On Sunday 26 October 2008 06:06:07 am Jérôme Gardou wrote:
I was wondering why directsound was not implemented using openal. As direct3d is implemented on top of opengl.
It's not very easy to get DirectSound working on top of OpenAL. I actually made a DSound->OpenAL wrapper (as a native C++ Win32 DLL, so it can't go into Wine as-is even if I wanted it to), but it's none too stable. Some apps work, others don't. Some work better than others.
The biggest problem is updating the sound buffer in real-time (DSound lets you lock a sound buffer and modify it while it's playing; OpenAL only lets you rebuffer the whole buffer, while it's not attached to any source). I get around this by spawning a real-time thread which queues small chunks "just in time" to keep the buffer playing, but this is a hack at best.. there's no way to know how much you need to buffer ahead so OpenAL doesn't run out during an update, some apps are more sensitive to a large write-ahead, and real-time threads aren't really available in Wine (meaning even larger sections would need to be queued to be able to update in time). The problem is compounded when you consider multiple DSound buffers can share the same data buffer.
Another problem is the lack of panning. OpenAL has no controls for panning a 2D sound.
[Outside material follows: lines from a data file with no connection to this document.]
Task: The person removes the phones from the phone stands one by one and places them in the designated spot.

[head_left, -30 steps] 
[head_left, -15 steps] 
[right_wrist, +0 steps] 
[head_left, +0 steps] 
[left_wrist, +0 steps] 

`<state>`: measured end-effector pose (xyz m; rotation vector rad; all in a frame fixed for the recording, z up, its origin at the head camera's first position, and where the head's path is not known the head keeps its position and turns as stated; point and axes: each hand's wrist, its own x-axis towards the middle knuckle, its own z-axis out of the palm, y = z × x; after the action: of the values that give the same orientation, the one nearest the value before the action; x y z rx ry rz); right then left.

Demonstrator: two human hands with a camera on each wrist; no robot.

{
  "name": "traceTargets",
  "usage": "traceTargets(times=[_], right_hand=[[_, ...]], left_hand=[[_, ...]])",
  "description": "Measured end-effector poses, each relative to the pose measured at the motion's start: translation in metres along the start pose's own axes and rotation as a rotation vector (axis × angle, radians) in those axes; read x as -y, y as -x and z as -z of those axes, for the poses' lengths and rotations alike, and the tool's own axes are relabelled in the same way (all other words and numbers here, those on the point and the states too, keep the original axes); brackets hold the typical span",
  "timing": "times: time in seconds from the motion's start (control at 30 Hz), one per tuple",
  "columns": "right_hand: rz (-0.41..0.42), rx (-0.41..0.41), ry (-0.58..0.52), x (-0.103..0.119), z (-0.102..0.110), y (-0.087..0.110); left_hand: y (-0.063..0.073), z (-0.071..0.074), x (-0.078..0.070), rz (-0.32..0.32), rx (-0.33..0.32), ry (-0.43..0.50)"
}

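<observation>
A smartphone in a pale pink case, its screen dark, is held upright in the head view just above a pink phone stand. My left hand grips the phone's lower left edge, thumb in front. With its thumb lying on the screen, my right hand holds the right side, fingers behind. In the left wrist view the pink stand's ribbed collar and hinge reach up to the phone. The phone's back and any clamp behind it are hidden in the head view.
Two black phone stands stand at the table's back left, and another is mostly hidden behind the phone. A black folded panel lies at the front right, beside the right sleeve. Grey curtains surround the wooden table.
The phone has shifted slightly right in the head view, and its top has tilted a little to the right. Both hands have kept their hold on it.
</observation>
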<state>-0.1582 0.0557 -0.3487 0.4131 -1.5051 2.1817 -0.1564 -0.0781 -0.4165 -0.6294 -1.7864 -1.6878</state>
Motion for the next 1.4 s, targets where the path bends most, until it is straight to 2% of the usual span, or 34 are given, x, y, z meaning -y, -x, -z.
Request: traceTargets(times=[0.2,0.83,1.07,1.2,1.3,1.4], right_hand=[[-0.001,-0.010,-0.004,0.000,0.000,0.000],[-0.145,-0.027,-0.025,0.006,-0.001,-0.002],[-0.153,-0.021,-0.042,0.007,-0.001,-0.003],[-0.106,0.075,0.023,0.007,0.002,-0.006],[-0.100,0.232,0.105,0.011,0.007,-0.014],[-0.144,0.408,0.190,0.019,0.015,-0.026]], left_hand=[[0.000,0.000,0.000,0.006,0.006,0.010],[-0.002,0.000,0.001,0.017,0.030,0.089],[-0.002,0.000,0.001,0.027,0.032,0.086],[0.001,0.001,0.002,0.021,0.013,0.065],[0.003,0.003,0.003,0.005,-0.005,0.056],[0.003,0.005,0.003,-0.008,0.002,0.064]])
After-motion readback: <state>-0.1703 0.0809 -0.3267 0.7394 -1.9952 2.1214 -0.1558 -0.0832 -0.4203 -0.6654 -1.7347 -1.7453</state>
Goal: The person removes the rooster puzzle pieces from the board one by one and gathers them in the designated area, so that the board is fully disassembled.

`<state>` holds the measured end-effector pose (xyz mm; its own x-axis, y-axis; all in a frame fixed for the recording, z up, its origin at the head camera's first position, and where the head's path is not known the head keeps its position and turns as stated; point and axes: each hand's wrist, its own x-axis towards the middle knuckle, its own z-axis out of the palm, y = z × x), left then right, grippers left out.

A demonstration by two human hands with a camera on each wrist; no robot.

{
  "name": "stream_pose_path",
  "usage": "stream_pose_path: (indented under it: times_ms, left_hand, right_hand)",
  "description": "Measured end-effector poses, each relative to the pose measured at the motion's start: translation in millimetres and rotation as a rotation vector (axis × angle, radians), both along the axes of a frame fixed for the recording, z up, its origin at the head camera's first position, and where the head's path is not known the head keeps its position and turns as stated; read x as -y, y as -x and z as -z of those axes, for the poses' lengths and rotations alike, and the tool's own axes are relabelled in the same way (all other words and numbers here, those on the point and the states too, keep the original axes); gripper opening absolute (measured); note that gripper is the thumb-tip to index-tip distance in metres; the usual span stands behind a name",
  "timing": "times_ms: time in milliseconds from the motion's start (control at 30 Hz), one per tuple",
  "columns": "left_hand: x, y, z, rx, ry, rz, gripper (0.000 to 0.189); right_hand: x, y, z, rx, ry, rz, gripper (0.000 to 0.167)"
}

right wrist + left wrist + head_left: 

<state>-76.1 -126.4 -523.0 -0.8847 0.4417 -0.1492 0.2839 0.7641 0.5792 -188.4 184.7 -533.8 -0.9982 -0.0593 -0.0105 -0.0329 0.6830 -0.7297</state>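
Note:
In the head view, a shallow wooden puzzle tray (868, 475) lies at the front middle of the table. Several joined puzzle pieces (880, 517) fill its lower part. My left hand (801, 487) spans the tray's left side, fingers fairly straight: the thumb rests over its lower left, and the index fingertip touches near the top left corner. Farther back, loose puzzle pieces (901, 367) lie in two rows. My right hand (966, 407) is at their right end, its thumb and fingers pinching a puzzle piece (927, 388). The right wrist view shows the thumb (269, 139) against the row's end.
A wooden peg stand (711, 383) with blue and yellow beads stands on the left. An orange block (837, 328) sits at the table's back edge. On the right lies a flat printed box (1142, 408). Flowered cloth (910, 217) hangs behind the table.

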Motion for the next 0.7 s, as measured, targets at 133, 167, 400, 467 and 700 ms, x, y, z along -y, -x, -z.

At most you can move the sound left and right to simulate panning (for mono sources; stereo is out of luck), but the actual algorithms are implementation dependant and thus would not produce consistant results.
Additionally, OpenAL hides a lot of the hardware vs. software caps. OpenAL doesn't tell you if you're using hardware or software, while DSound would tell you. Of course you can always lie and say you have hardware (which I found was needed to get some games to even attempt to use DSound3D), but it's not entirely proper.